Opinione della Settimana

Coletta: “Le proposte di Swiss Re per le catastrofi”

Agenti assicurativi - Fenomeni catastrofali Imc

(di Adriano Bonafede – Repubblica Affari & Finanza)

Intervista al country manager della seconda compagnia di riassicurazione al mondo: “Così lo Stato italiano può concentrarsi sulla prevenzione e spendere meno”

«L’approccio del governo italiano è stato finora quello di gestire il rischio catastrofi ex post, quindi con un intervento per coprire i danni. Questo gli è costato, in media, circa 3 miliardi di euro all’anno. Ma è un sistema che ha degli svantaggi». A parlare è Carlo Coletta, country manager in Italia di Swiss Re, la potente compagnia di riassicurazione che è numero due al mondo. Coletta ha non soltanto una ma un ventaglio di proposte per l’esecutivo italiano. «Perché non esiste una sola soluzione, ogni paese deve scegliere la propria fra le tante possibili».

Qual è, secondo lei, lo svantaggio di intervenire ex post come fa lo Stato italiano da sempre, in fondo?
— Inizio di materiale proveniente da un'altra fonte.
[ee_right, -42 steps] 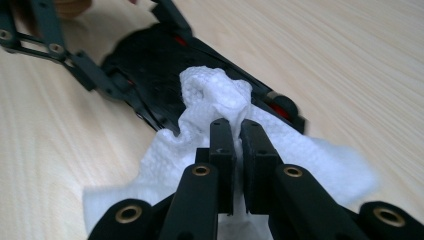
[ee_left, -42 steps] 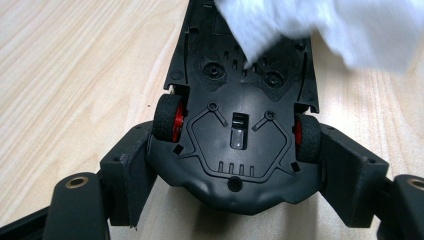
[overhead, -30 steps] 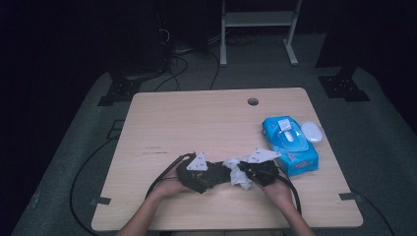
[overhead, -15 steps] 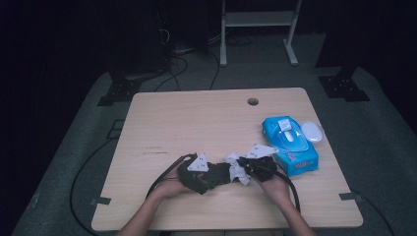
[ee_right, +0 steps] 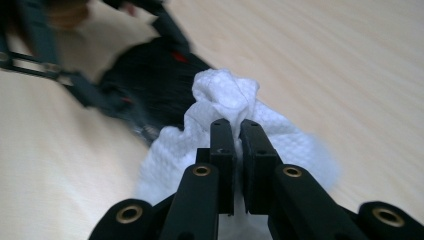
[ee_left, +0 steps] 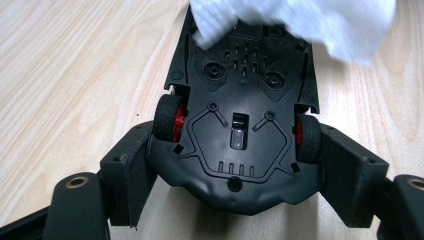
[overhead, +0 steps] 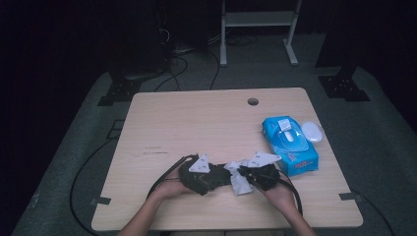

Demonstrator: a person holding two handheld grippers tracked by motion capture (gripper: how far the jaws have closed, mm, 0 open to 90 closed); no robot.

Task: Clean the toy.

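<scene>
A black toy car [ee_left: 240, 125] with red wheel hubs lies belly-up between the jaws of my left gripper [ee_left: 237, 150], which is shut on its sides at the wheels. A crumpled white wipe [ee_right: 230, 100] is pinched in my right gripper [ee_right: 237, 125], whose jaws are shut on it. The wipe [ee_left: 300, 20] rests against the far end of the car's underside. From above, the left gripper [overhead: 201, 174] and right gripper [overhead: 260, 174] face each other near the table's front edge, with the wipe [overhead: 238, 182] between them.
A blue pack of wet wipes [overhead: 290, 142] lies to the right of the grippers, with a white oval cap [overhead: 312, 132] beside it. The wooden table [overhead: 196, 123] has a cable hole [overhead: 253, 102] near its far edge. Cables trail off the front left.
My right gripper has shifted slightly with the wipe against the car. The left gripper and the car have stayed put.
</scene>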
«Negli ultimi dieci anni la spesa per la collettività è stata di circa 3 miliardi all’anno. Il punto è che, però, spesso questo valore è stato più alto. In Emilia Romagna, nel 2012, l’esborso è stato di ben 13 miliardi. E non dimentichiamo che in Irpinia il costo fu di 25 miliardi, e nello stesso Friuli di 13. Picchi cosi elevati sono difficili da gestire. Ma c’è di più».

Che cosa?

«Se arrivano calamità di questa portata ci sono impatti sulla bilancia commerciale, su quella dei pagamenti e persino sul rating dello Stato italiano. E’ stato calcolato che l’Italia può perdere fino ad un notch sul rating per le catastrofi più gravi».

Che cosa propone, allora?

«Come ho già detto, non c’è un’unica soluzione. La cosa più semplice è quella di introdurre una polizza obbligatoria contro i rischi catastrofali. Questo consentirebbe di riversare sui cittadini i costi delle calamità, liberando lo Stato da questo onere e soprattutto dai rischi di picchi imprevisti».

Scusi ma quanto costerebbe questa polizza in una situazione come quella italiana?

«Più o meno 3-3,3 miliardi di euro».

Ma scusi, siamo a punto e a capo. I cittadini pagherebbero la stessa cifra che comunque lo Stato preleva loro dl fatto ogni anno, in media, per ripagare i danni catastrofali. In più, in questo caso ci sarebbe una specie di tassazione regressiva perché pagherebbero di più, in proporzione, i meno ricchi, anche se è vero che la tariffa sarebbe proporzionata al valore della casa, che si suppone più elevato per i più abbienti.

«Il vantaggio dell’assicurazione è anzitutto quello di poter gestire il rischio ex ante, anche a fronte di gravi catastrofi. Inoltre, oggi pagano tutti, anche quelli che non hanno una casa e lo fanno attraverso le varie imposte che versano».

Chi fisserebbe le tariffe di una polizza obbligatoria?

«Di solito ci sono i “pool” o “schemi” assicurativi, commissioni miste fra assicuratori e governo, come ad esempio in Turchia. Una volta fissate le tariffe, ogni compagnia potrebbe vendere le stesse polizze a presso prefissato».

Scusi, ma con una polizza obbligatoria che interesse ci sarebbe a fare prevenzione e a investire del soldi per mettere in sicurezza il proprio immobile, che invece è ciò che sembra assolutamente prioritario?

«Sono d’accordo con lei: la prevenzione è fondamentale. Ma la tariffazione può essere modulata in funzione degli interventi antisismici effettuati».

Lei parlava anche dl altre soluzioni possibili.

«In linea teorica, lo Stato potrebbe assicurarsi direttamente per i danni derivanti da catastrofi. Le soluzioni ci sono, è solo questione di volontà».